HOW TO COMPLETE THIS TASK
Only an exact repetition is needed: the lines from the start of the listing below through the line that contains "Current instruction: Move", pictures omitted.

COLLECTED DATA
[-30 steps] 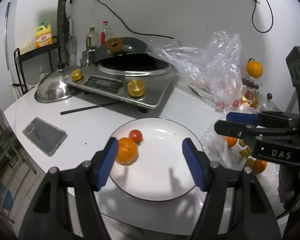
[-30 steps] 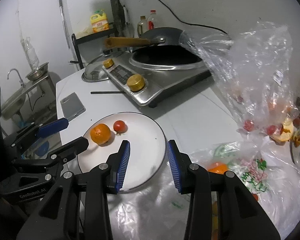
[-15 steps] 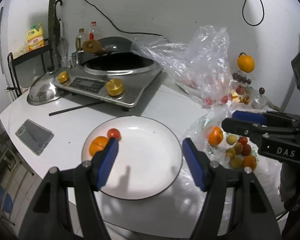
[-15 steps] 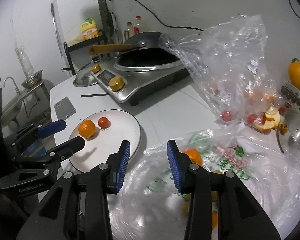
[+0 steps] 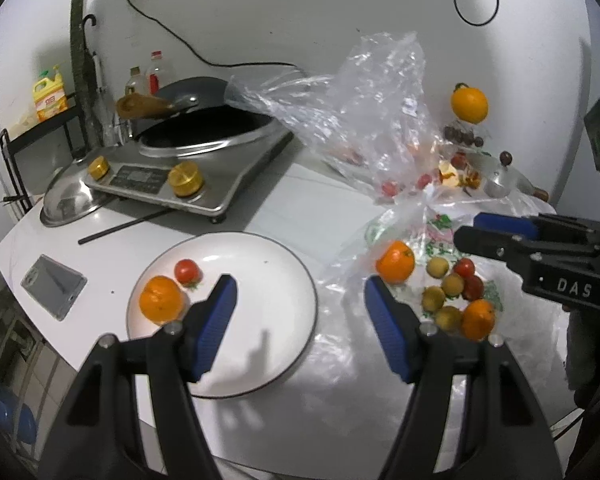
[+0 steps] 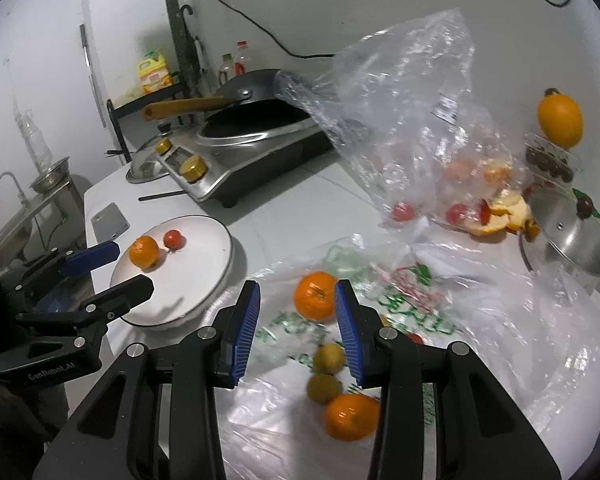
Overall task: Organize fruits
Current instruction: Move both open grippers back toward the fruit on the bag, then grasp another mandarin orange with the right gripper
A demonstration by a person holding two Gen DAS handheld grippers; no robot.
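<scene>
A white plate (image 5: 276, 280) (image 6: 208, 264) holds an orange (image 5: 161, 299) (image 6: 143, 251) and a small tomato (image 5: 187, 271) (image 6: 173, 238). To its right, a flattened plastic bag (image 6: 480, 320) carries an orange (image 5: 395, 261) (image 6: 315, 295), another orange (image 5: 478, 319) (image 6: 350, 416), yellow-green fruits (image 5: 434, 298) (image 6: 323, 388) and tomatoes (image 5: 465, 268). My left gripper (image 5: 298, 322) is open and empty over the plate's right edge. My right gripper (image 6: 296, 328) is open and empty above the bag, the near orange just beyond its tips.
An induction cooker (image 5: 188, 172) with a wok (image 5: 208, 128) stands at the back left, a steel lid (image 5: 66, 200) beside it. A phone (image 5: 54, 286) lies left of the plate. A crumpled clear bag (image 5: 364, 120) with tomatoes and peel, and a pot lid (image 6: 568, 236), are at the right.
Both grippers have moved right, from over the plate toward the fruit on the bag. The right gripper's jaws have opened wider. The plate and its fruit have not moved.
</scene>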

ANSWER TO THE EXERCISE
[-30 steps] 
[-30 steps] 
[-15 steps] 
[-15 steps] 
[+0 steps] 
[+0 steps] 
Overall task: Organize fruits
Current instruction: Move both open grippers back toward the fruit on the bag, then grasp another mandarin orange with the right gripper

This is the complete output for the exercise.